▶ _Aim of the exercise_
Scan the records below. Copy every line in which the word "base" appears.

### The records

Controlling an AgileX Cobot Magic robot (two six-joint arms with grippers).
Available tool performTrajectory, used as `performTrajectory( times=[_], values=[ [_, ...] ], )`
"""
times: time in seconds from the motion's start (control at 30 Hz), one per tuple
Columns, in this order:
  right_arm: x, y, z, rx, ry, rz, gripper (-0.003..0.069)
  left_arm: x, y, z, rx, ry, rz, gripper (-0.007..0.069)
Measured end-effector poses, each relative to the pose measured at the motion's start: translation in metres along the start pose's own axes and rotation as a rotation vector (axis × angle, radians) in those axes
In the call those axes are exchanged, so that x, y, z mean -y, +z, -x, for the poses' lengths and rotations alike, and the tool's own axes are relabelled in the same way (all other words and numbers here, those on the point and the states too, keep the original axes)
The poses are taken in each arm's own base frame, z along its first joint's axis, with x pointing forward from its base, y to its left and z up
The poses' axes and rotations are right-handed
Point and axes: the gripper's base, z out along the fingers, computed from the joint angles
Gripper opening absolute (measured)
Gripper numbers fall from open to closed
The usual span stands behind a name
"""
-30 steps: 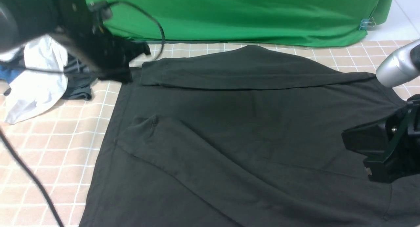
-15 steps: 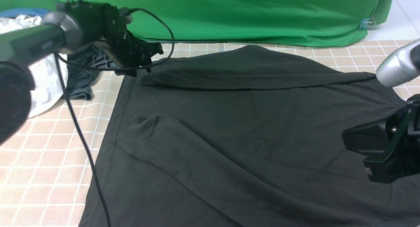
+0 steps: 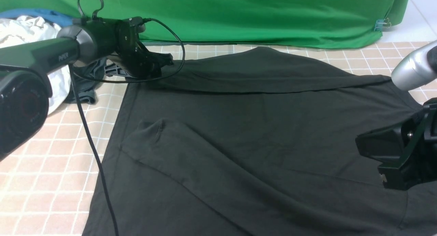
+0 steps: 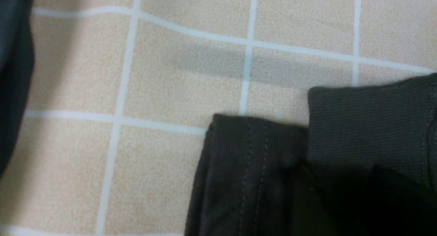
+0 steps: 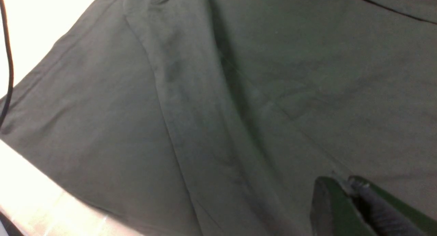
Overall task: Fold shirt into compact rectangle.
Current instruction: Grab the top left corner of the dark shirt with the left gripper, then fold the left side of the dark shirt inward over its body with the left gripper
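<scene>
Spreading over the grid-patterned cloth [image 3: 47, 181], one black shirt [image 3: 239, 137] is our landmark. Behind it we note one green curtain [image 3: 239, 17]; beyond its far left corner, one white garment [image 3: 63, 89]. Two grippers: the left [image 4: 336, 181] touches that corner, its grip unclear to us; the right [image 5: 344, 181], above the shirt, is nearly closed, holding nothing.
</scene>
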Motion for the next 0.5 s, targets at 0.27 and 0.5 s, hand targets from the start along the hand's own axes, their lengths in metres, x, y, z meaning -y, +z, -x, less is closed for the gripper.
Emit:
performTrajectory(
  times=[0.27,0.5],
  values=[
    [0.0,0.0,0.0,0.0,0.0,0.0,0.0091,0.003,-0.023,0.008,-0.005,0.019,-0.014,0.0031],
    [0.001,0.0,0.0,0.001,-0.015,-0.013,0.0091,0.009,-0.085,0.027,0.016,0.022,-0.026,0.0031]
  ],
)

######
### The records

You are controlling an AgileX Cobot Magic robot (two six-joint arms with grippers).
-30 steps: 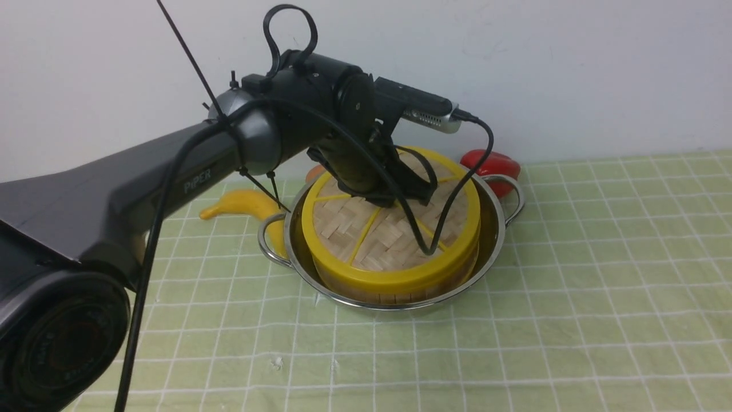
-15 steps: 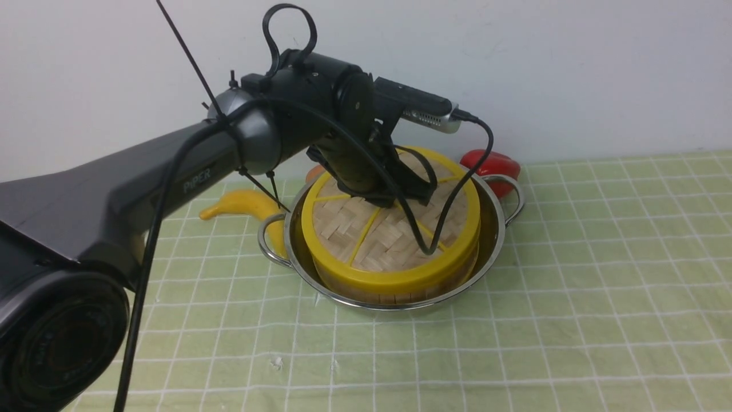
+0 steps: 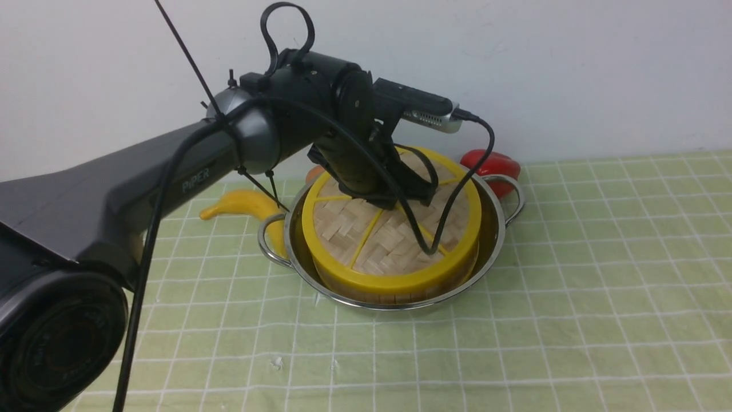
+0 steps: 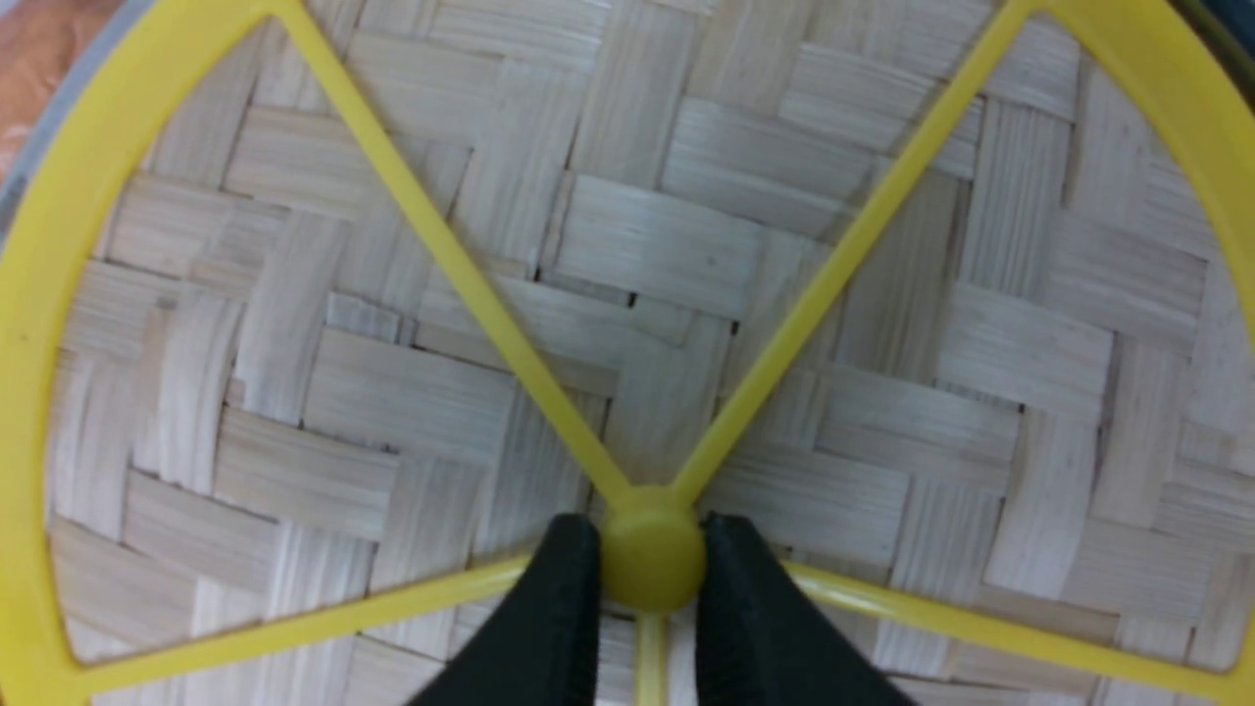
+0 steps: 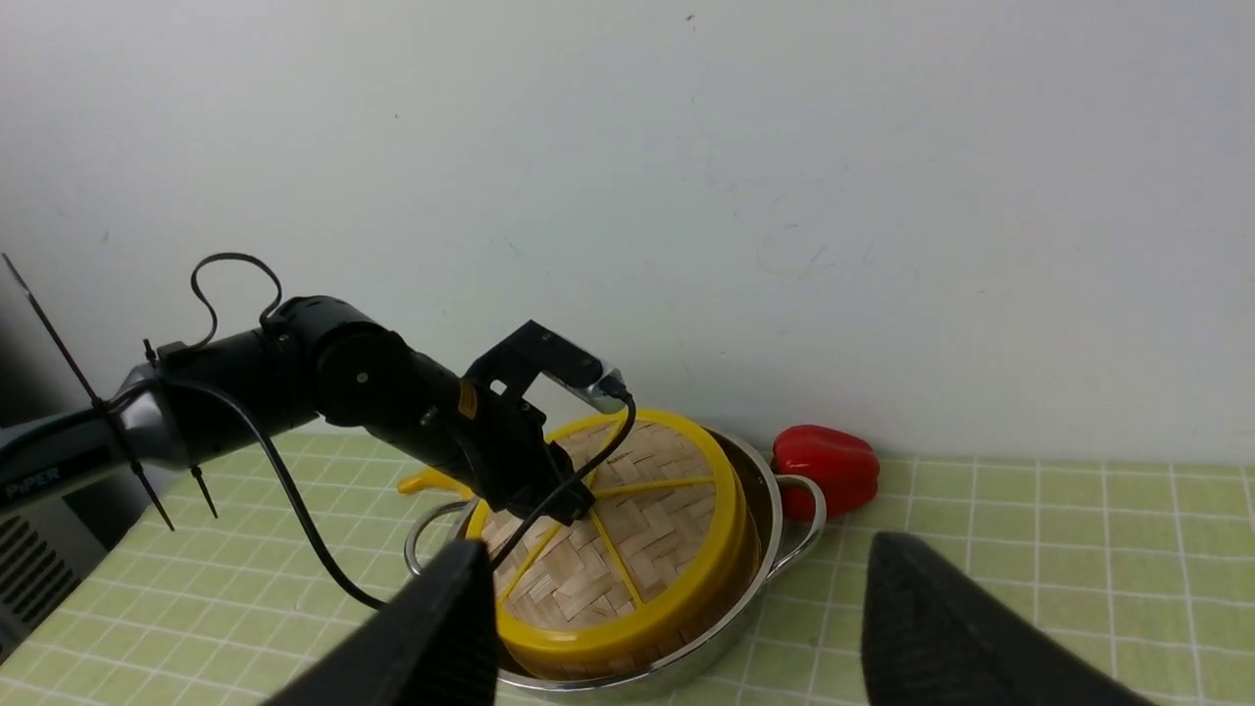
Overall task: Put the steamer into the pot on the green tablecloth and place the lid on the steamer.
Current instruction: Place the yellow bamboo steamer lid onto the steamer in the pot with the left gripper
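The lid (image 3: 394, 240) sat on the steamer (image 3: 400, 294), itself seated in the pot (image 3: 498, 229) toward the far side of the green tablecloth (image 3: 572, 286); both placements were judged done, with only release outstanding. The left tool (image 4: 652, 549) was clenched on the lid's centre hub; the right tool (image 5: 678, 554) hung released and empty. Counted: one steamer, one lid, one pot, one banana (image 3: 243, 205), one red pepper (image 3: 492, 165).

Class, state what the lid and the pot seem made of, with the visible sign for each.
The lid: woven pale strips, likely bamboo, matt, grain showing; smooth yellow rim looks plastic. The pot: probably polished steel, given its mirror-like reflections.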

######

▶ _Written reply_
The poses are taken in each arm's own base frame, z along its first joint's axis, with x pointing forward from its base, y to its left and z up
Point and axes: the gripper's base, z out along the fingers, computed from the joint angles

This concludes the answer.